– Байстрюк! – бывало, ласково отчитывала его мать. – Опять сбежал из хедера на реку!

– А там не учат.

– А чему учит река?

– Там бьют.

– Вас не бей, кем вы, негодники, станете? Еврея, Мейлахке, должны бить…

– Зачем?

– Чтобы не забывал, что еврей. – Она звонко рассмеялась и добавила: – Сейчас я тебе загадку загадаю. Слушай! Кому лучше – гусю или лошади?

– Гусю. Гуся погоняют хворостиной, а лошадь кнутом.

– Ишь, какой мудрец!.. Не угадал!.. Лучше, Мейлахке, лошади. Потому что, в отличие от гуся, она никогда в суп не попадет и еще хозяина похоронит. – И мать снова задорно рассмеялась.

Мирон Александрович давно, ох, как давно не вспоминал о ней, и, если бы не этот нелепый сон, он вряд ли бы выудил ее из затянутого ряской прошлого. Как ни странно было ему в этом признаться, но он даже не знал, когда она умерла и где похоронена. Неведение мучило его, он чувствовал себя виноватым перед ней и дядей Нафтали Спиваком – без его помощи не видать бы Мирону Александровичу, как своих ушей, ни гимназии, ни университета – посылал в местечко письма, порывался поехать туда на каникулы; но что-то его неизменно и властно удерживало: то ли страх лишиться вида на жительство (уедешь, а потом тебя обратно в столицу не впустят), то ли укоренившаяся отчужденность (пожалуешь на родину, а там не с кем и словом перемолвиться, все погрязли в мелких хлопотах и заботах, в жалобах на чиновников-хапуг), то ли ранняя женитьба на Кристине, дочери известного виленского адвоката Станислава Дорского (не брать же ее с собой в глухомань, в самую гущу черты оседлости, не водить же ее напоказ по единственной улице, чтобы какая-нибудь зубастая Хая-Лея или сварливая Шейне-Рохл кривили в усмешке рот и шептали тысячелетние проклятия).

Из года в год откладывал Мирон Александрович свою поездку, отыскивая все более убедительные, роковые причины, пока родина не отдалилась от него настолько, что стала только щемящим и бесплотным звуком наподобие визга пилы на дровокольне, стрекота швейной машинки или заунывного, гнусавого голоса старьевщика Мотла:

– Беру кости, перья, покупаю тряпки, ветошь.

Мирон Александрович, бывало, ругательски ругал себя, что отчетливо помнит какую-нибудь мелочь – пейсы своего первого учителя меламеда Лейзера или фуру того же старьевщика Мотла, а мать с каждым годом теряла свои отличительные черты, превращаясь в некий отвлеченный символ, пахнущий рыбой, одетый в дешевое ситцевое платье и говорящий с ним на застывшем, не меняющемся языке, состоящим из затертых слов, набивших оскомину наставлений и сетований на свою горькую вдовью долю.

Порой, уже будучи присяжным поверенным и живя в Вильно, Мирон Александрович застывал как вкопанный, встретив на улице сухопарую еврейку в бескрайнем, как небо, платке, поразительно похожую на ту, которая вскормила его своей любвеобильной, долго еще не иссякавшей грудью.
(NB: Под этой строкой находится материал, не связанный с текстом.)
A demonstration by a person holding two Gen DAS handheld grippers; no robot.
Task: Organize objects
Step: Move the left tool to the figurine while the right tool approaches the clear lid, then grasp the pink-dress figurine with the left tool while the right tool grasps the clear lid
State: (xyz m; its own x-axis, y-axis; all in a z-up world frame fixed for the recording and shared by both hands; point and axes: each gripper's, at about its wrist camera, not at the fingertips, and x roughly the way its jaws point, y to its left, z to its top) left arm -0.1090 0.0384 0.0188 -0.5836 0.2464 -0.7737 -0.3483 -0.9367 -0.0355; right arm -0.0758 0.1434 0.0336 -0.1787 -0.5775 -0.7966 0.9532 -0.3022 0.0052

В такие минуты Дорский испытывал ни с чем не сравнимое волнение, тело наливалось свинцом, глаза застилали слезы, искренние, невольные, поминальные.
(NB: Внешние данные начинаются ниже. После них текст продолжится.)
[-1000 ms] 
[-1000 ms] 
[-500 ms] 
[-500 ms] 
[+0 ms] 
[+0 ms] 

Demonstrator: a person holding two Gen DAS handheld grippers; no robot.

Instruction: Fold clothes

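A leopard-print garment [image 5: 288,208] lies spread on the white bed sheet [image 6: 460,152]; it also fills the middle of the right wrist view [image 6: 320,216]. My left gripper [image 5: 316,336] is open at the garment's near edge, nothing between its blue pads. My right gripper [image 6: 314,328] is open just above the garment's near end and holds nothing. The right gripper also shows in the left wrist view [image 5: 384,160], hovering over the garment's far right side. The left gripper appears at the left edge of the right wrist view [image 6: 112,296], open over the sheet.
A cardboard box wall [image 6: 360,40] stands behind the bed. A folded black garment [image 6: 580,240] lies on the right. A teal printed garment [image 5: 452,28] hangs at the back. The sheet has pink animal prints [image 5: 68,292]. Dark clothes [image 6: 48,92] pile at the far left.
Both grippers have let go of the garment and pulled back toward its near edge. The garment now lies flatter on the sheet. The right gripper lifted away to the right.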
Мирон Александрович, конечно, понимал, что сходство это чисто случайное, внешнее, ни к чему не обязывающее, но после такой встречи замыкался в себе, становился мрачным и угрюмым, просиживал часами без дела в кабинете и глядел на обитую цветными обоями стену, разрисованную всякими там мотыльками, зверюшками, рыбами, и чудилось ему, будто это не нарисованные рыбы, а живые лещи и лини его матери, Златы Вайнштейн, приплывшие к нему сюда, на Завальную улицу, оттуда, с местечкового базара, из ржавого ведра, глубокого и бездонного, как море, из мира его детства, взъерошенного и озябшего, как воробышек. Наверно, он остался бы там навсегда, если бы мать не слегла и ее не увезли бы в больницу не то в Ковно, не то в Шавли, а может, в Поневеж.